We don’t hold Bitcoin. Quantum isn’t the only reason, but it’s on the list, and this trip moved it up. The exposed-key problem above is bad enough. Worse is that the Bitcoin community has no agreed way to protect those millions of dormant, lost-key coins without doing something deeply un-Bitcoin: freezing them, or forcing a migration, either of which dents the very decentralisation and credible neutrality that the whole thing is built on. It’s a genuine bind. Conservatism is usually Bitcoin’s great strength. Here it’s a trap, and there’s no clean way out that we’ve seen.
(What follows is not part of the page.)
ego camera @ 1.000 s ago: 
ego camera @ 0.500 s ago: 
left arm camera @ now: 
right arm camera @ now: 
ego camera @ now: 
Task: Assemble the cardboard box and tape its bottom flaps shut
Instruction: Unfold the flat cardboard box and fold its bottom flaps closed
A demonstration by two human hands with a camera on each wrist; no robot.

It’s also a large part of why we like Ethereum. The quantum researchers doing the serious work are, in several cases, inside or alongside the Ethereum Foundation, and it shows. When Google published its revised estimate of how few qubits it might take to break today’s encryption, Ethereum’s people were already engaging with it rather than waving it off. There’s a public, funded path to quantum-safe signatures built into Ethereum’s normal upgrade cycle. There’s even a recent proposal that lets an ordinary account start protecting itself for around seven cents, no fork required, with the heavier migration able to come later. None of it is finished. All of it is real, and moving. A chain that’s already arguing about how to defend against a 2035 threat is a chain taking its own survival seriously.
We’re not telling you to sell anything over a risk that’s a decade out. We’re telling you the question is now on our list: when this threat becomes real, can this chain actually adapt, or is it structurally stuck? The assets with a credible answer carry less of this particular long-tail risk than the ones without.
That’s the whole point of the day, really. Not that quantum is coming for crypto tomorrow. It isn’t. It’s that I can now read the next frightening headline, find the one fact that matters (physical qubits or logical ones, what’s the error rate, how many reliable operations, and does the threatened chain have a migration path) and tell you whether to care.
Usually, the answer is: not yet. Knowing why not yet, and exactly what would change it, is the important part. We came back able to do that job.